Something unusual is going on in the fledgling but
fast-growing lab-grown meat industry. A technology that was developed to
displace meat and end animal farming has, in the last couple of years,
received a boost from an unlikely source: meat companies.
Take Tyson Foods,
the world’s second-largest processor and seller of beef, chicken, and
pork. If you’ve ever eaten a hamburger or a chicken nugget in the United
States, that cow or chicken was reasonably likely to have been
slaughtered at a Tyson Foods processing plant. This February, the
company announced it was launching its own plant-based products line, manufacturing meat alternatives made out of plants.

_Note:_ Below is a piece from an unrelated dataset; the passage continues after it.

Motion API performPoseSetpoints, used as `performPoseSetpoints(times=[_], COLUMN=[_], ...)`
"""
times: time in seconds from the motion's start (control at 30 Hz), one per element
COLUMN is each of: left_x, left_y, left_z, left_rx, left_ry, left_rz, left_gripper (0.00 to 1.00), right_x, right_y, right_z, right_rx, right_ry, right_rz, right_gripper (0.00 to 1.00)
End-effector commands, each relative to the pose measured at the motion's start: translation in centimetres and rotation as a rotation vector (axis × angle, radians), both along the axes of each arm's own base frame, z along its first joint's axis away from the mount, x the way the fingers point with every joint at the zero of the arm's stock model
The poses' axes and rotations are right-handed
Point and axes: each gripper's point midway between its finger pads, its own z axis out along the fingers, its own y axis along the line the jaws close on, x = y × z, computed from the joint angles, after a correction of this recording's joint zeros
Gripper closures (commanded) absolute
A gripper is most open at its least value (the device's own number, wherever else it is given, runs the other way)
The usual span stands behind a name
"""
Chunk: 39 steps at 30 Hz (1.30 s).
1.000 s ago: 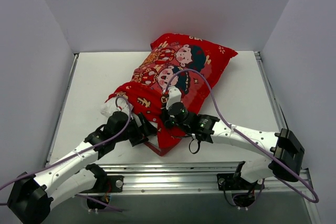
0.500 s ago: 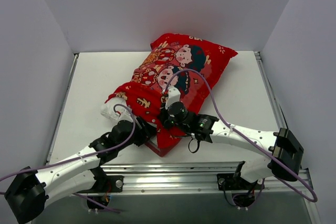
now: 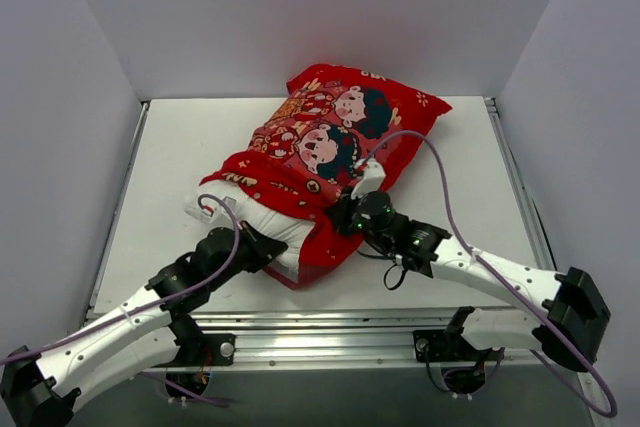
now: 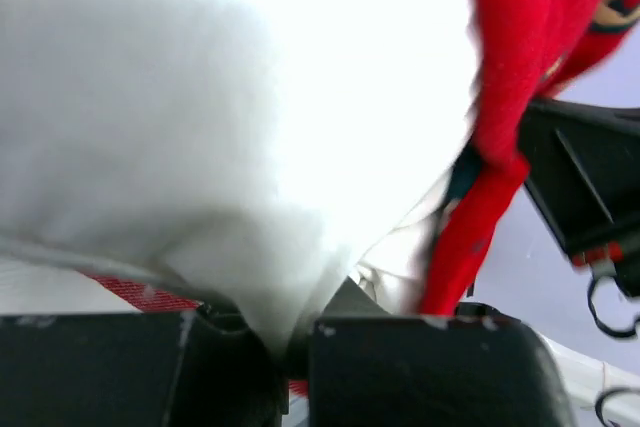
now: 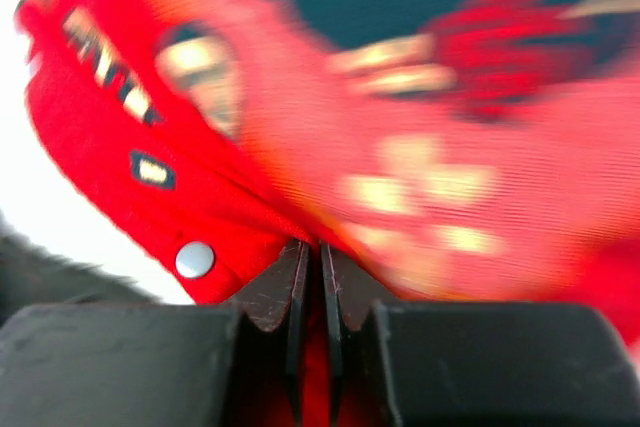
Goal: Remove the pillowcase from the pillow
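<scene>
You are looking down at a white table [image 3: 180, 167] where a red pillowcase [image 3: 330, 147] is lying slantwise, running from the centre of the frame toward the upper right. You are only partway through: one white corner of the pillow [image 3: 265, 222] is poking out of the open end at lower left, while most of it is sitting inside the cover. Your left gripper [image 3: 268, 247] is pinching that bare white corner, its fingers closed on the pillow's cloth. Your right gripper [image 3: 345, 212] is clamping the cover's red hem near a small silver snap [image 5: 194, 259]. The cover is looking bunched and wrinkled near the opening and smoother farther up, showing two cartoon children and gold characters. Sliding it off the rest is what is left.
</scene>
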Motion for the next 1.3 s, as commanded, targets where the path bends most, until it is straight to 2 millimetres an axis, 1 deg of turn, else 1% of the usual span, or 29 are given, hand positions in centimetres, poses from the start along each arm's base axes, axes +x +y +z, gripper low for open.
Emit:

And that’s not its first foray into meat alternatives. Since 2016, Tyson has made investments
in plant-based and lab-grown meat research and operations, putting
money into the cell-based meat startups Memphis Meats and Future Meat
Technologies Ltd., and in the plant-based meat startup Beyond Meat.
It’s not just Tyson. Last fall, Perdue Farms announced
it was looking into its own line of plant-based products. Cargill,
another major meat producer, was also among the investors in Memphis
Meats.
These recent investments are the latest turn in the
encouraging development of the plant-based and lab-grown meat industry.

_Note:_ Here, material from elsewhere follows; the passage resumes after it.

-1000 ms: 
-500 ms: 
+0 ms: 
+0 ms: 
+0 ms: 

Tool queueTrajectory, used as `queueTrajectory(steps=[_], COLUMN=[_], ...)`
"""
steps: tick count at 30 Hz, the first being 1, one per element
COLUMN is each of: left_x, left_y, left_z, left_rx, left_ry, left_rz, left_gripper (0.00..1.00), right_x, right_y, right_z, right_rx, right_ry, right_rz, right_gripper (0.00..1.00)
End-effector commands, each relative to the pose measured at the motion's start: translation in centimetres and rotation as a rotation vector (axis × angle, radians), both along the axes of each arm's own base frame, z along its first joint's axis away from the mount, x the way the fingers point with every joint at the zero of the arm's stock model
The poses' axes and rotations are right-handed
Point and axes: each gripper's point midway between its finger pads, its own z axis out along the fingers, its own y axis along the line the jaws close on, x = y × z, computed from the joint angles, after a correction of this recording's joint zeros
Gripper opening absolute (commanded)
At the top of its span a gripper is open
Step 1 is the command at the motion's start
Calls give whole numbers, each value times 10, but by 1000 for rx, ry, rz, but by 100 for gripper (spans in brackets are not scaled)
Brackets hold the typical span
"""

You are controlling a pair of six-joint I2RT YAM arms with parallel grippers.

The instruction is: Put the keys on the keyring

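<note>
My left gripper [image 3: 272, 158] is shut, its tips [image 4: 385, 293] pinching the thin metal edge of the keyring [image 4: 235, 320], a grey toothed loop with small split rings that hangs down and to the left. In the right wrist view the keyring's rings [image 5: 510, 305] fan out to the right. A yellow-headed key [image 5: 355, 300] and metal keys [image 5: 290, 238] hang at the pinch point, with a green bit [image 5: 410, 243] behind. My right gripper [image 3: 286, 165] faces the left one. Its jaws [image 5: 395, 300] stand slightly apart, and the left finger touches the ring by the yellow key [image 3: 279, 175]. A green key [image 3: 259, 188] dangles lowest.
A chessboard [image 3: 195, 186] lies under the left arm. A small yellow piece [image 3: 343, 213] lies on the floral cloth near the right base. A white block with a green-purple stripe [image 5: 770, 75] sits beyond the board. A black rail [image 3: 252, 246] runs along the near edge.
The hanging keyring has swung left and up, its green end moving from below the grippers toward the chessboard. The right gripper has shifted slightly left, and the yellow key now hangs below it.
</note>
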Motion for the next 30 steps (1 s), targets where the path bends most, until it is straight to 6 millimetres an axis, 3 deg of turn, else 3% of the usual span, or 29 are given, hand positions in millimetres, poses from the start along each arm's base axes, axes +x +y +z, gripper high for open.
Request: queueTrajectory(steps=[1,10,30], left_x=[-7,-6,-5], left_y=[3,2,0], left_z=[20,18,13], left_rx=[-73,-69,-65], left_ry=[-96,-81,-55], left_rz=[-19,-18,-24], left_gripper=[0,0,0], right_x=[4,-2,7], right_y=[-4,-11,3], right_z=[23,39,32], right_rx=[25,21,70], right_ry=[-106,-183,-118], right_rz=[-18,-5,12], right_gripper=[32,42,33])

Plant-based meat and dairy products like veggie burgers, fake chicken, and soy and almond milk
are growing in popularity and in market share — and even better,
they’re getting tastier and harder to distinguish from animal meat.
Meanwhile, cell-based meat — grown from animal cells in a lab
— is still probably years from availability in stores, but it’s growing
too, with surveys suggesting that consumers in the biggest markets want to try it and the US government laying out a regulatory framework.